Thursday, August 14, 2008

God's Breweries: the One Who kindles the sunrise

I am struggling over the beginnings of a new project about food - no I don't mean a meal, I mean a writing! - and even though I am part chemist, I had to go hunting into the other disciplines for what they might tell me about ... the ELEMENTS! And I found some interesting things.

One might guess that the ancient Greeks knew about the Periodic Table since their word for "element" stoiceion (stoicheion) comes from the word for "row, rank, series"... But they didn't. They only had four "elements" which we might now term the "states" of matter:
earth - which we now call "solid",
water - which we now call "liquid",
air - which we now call "gas",
fire - which we now call "plasma".
The fifth element - whatever it might be (no, not boron, hee hee) - gives us (through Latin) the curious word "quintessence" - which literally means "fifth (form of) being".

Now, after lots of work (imagine the Curies boiling down ten tons of mine waste to get a tiny tube of radium!) we know about some 100 elements - properly, the chemical elements - which we distinguish by a variety of physical or chemical properties.
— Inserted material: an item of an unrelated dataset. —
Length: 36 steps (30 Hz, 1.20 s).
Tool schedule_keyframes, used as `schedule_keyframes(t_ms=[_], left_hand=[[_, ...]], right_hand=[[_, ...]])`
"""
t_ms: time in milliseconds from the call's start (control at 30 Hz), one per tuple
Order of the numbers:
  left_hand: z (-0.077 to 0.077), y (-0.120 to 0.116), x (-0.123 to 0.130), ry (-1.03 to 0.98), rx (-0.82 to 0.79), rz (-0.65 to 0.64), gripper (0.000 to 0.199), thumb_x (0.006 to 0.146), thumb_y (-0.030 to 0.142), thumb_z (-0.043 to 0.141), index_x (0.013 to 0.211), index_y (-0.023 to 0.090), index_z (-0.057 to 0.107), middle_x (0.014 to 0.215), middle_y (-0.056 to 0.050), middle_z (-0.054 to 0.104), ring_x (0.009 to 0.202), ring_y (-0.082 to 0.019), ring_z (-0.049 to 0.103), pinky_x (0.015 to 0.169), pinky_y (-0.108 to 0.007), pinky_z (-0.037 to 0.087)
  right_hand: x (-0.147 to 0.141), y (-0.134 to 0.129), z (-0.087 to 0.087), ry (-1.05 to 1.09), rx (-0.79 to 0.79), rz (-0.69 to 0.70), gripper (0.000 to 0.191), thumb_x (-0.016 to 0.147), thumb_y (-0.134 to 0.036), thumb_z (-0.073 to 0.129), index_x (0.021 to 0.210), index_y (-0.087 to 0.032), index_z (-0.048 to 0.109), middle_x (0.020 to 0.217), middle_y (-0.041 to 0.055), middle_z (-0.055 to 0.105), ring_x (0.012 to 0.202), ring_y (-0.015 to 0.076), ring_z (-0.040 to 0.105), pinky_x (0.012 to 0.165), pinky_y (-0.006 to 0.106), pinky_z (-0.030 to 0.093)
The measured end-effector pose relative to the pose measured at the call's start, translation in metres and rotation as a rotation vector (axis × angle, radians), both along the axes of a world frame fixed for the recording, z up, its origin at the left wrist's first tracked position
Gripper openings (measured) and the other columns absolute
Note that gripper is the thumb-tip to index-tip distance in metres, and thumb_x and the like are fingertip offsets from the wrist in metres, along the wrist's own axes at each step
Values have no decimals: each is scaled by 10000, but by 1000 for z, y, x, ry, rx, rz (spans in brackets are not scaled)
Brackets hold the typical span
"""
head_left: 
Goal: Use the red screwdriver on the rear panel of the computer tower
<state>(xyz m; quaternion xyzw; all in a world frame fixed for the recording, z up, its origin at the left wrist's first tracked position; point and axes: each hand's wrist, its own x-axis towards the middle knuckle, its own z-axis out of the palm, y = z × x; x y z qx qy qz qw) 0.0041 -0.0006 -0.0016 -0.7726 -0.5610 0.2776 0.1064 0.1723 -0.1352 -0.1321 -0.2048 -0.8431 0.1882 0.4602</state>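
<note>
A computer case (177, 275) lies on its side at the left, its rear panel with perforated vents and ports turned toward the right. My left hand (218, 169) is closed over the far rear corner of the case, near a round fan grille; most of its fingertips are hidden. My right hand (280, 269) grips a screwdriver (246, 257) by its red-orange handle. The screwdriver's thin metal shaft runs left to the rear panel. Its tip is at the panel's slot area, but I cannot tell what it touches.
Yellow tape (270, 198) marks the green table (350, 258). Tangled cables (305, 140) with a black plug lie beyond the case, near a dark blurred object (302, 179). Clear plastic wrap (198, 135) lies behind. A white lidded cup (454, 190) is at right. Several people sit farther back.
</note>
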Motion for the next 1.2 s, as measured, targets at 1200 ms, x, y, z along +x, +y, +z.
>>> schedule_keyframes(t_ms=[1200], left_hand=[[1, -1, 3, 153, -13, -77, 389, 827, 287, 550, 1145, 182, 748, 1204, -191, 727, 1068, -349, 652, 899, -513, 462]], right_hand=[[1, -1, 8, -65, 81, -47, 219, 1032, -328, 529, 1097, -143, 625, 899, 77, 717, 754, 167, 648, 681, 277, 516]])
Amazing, totally fascinating things.

And it may be as aggravating to begin a discussion of the formation of elements as it would be to begin a discussion of the formation of species - though we actually know a little more about the formation of elements as the process is still occuring before our eyes. Yes, that great light we see during the day - the sun - is a nuclear furnace, which gives us light and heat - but has as its "ashes" a variety of elements. In general the main fuel of a star is hydrogen, and the main result of its "burning" by nuclear fusion is helium. But there are other reactions which occur, in which there is what we might call "cooking" - or, more poetically, "brewing". The term "brewing" is perhaps a bit more apt, because even though we all know it takes preparation to cook something, and usually some period of time for the thing to be cooked. But when something is brewed there seems to be a real significant wait involved. We have fast food, and even the disciples could chow down as they went through a field of grain (see Mt 12:1)... but it's kind of hard to have "fast" beer. Some one has to start the brewing well in advance of your drinking.

There's a delightful and mystical line in GKC about this grand preparation. It hints at one of those nasty argumentative things called "intelligent design" - which I am not going to go into now, as much as it would be fun to talk about the details of the brewing of the elements:
There was someone else, some strange and unseen being, who had designed these things, if indeed they were designed. There was a stranger who was also a friend; a mysterious benefactor who had been before them and built up the woods and hills for their coming, and had kindled the sunrise against their rising, as a servant kindles a fire. Now this idea of a mind that gives a meaning to the universe has received more and more confirmation within the minds of men, by meditations and experiences much more subtle and searching than any
such argument about the external plan of the world.
[GKC The Everlasting Man CW2:396]
But, as I said, I am not going into that depth today. I just like to think about that image of God setting the suns a-burning and a-brewing, long before ever we woke up, and I wish I had the time to write a poem about it.

But I don't, and I have not been able to do much more than make some notes on my food topic. And then there's water, and that has to get in there somehow! Oy. Obviously I need to pray some more about it. And since I have not been able to go very far with my writing today (I was rather busy with my usual Thursday writing, which you can see here, I decided to post something else which I wrote a little while ago. It's rather suited for Easter than for Assumption, but as usual Mary plays a role in it, and you might like it: go here to read it.

Now, back to whatever it was I was doing. Food... and that story about the wreck. yeah. I've got to get busy.


At 22 August, 2008 14:27, Blogger Sheila said...

I taste a Liquor never brewed
In tankards scooped in pearl--
Not all the Vats upon the Rhine
Yield such an Alcohol!


High above the forests lie the pastures of the Sun ... (do you get that reference? That can be your "musical knowledge test"--to see if you like anything I know of besides Rush)

The sun will always be a poetic thing. The moon is poetic in the sense that one almost has to write poetry about it. It's dreamy and vague and conjures dreamy and vague poetry. But the sun SHOULD have poetry written about it--fiery, hot, fierce poetry. I like the brewing idea very much--though I doubt I will ever manage to write the fiery, alcoholic poem that makes me think of!